Your assignment => Print the listing below in its entirety, character for character.

Supplied material =>
━━━
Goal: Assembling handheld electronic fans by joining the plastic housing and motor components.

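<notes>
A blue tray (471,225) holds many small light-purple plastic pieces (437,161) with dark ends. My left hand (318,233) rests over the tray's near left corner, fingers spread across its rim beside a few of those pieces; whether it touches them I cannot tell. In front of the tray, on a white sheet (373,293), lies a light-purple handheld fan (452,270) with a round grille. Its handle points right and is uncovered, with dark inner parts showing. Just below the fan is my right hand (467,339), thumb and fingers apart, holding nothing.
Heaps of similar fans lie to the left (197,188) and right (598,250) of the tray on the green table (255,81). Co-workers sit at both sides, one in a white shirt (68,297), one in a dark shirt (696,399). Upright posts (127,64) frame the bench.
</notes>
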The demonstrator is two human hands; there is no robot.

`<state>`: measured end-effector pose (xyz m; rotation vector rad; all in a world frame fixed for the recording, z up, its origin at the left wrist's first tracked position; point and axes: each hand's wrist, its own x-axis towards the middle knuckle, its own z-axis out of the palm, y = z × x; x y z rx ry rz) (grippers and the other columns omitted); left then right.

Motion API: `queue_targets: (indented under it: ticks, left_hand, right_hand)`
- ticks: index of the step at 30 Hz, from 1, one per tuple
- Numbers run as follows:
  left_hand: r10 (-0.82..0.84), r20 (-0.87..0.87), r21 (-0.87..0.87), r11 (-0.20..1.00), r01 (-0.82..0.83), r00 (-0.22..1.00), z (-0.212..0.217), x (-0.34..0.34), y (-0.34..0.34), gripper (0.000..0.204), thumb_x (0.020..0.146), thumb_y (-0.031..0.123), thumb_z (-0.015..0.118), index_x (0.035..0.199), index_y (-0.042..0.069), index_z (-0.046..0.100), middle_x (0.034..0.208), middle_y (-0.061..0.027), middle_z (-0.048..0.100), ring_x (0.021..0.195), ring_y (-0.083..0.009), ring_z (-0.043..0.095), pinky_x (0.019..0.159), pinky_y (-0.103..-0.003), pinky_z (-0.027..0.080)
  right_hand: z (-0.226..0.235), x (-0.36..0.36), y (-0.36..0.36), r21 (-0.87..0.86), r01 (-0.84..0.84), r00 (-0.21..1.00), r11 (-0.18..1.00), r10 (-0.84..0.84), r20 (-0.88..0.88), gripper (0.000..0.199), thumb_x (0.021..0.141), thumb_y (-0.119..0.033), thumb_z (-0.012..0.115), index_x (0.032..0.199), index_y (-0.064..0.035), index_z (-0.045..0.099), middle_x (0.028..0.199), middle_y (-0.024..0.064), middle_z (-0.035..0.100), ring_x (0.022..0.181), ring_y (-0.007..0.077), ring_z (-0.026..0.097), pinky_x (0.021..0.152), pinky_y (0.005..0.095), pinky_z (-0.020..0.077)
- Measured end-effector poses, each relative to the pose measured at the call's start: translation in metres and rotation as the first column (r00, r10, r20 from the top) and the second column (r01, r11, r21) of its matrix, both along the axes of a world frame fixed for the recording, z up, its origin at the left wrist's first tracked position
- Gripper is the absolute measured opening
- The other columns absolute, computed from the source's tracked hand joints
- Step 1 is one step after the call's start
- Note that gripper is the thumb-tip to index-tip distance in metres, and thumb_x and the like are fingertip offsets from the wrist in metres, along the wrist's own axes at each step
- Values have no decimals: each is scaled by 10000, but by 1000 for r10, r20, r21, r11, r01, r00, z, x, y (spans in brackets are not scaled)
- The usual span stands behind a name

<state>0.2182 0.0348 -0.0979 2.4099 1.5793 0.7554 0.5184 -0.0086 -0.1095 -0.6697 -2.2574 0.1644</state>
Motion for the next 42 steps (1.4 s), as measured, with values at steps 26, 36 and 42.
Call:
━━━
Exercise result =>
Goal: Assembling handheld electronic fans by joining the plastic housing and motor components.

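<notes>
A blue tray (471,225) holds many small light-purple plastic pieces (437,161) with dark ends. My left hand (318,233) rests over the tray's near left corner, fingers spread across its rim beside a few of those pieces; whether it touches them I cannot tell. In front of the tray, on a white sheet (373,293), lies a light-purple handheld fan (452,270) with a round grille. Its handle points right and is uncovered, with dark inner parts showing. Just below the fan is my right hand (467,339), thumb and fingers apart, holding nothing.
Heaps of similar fans lie to the left (197,188) and right (598,250) of the tray on the green table (255,81). Co-workers sit at both sides, one in a white shirt (68,297), one in a dark shirt (696,399). Upright posts (127,64) frame the bench.
</notes>
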The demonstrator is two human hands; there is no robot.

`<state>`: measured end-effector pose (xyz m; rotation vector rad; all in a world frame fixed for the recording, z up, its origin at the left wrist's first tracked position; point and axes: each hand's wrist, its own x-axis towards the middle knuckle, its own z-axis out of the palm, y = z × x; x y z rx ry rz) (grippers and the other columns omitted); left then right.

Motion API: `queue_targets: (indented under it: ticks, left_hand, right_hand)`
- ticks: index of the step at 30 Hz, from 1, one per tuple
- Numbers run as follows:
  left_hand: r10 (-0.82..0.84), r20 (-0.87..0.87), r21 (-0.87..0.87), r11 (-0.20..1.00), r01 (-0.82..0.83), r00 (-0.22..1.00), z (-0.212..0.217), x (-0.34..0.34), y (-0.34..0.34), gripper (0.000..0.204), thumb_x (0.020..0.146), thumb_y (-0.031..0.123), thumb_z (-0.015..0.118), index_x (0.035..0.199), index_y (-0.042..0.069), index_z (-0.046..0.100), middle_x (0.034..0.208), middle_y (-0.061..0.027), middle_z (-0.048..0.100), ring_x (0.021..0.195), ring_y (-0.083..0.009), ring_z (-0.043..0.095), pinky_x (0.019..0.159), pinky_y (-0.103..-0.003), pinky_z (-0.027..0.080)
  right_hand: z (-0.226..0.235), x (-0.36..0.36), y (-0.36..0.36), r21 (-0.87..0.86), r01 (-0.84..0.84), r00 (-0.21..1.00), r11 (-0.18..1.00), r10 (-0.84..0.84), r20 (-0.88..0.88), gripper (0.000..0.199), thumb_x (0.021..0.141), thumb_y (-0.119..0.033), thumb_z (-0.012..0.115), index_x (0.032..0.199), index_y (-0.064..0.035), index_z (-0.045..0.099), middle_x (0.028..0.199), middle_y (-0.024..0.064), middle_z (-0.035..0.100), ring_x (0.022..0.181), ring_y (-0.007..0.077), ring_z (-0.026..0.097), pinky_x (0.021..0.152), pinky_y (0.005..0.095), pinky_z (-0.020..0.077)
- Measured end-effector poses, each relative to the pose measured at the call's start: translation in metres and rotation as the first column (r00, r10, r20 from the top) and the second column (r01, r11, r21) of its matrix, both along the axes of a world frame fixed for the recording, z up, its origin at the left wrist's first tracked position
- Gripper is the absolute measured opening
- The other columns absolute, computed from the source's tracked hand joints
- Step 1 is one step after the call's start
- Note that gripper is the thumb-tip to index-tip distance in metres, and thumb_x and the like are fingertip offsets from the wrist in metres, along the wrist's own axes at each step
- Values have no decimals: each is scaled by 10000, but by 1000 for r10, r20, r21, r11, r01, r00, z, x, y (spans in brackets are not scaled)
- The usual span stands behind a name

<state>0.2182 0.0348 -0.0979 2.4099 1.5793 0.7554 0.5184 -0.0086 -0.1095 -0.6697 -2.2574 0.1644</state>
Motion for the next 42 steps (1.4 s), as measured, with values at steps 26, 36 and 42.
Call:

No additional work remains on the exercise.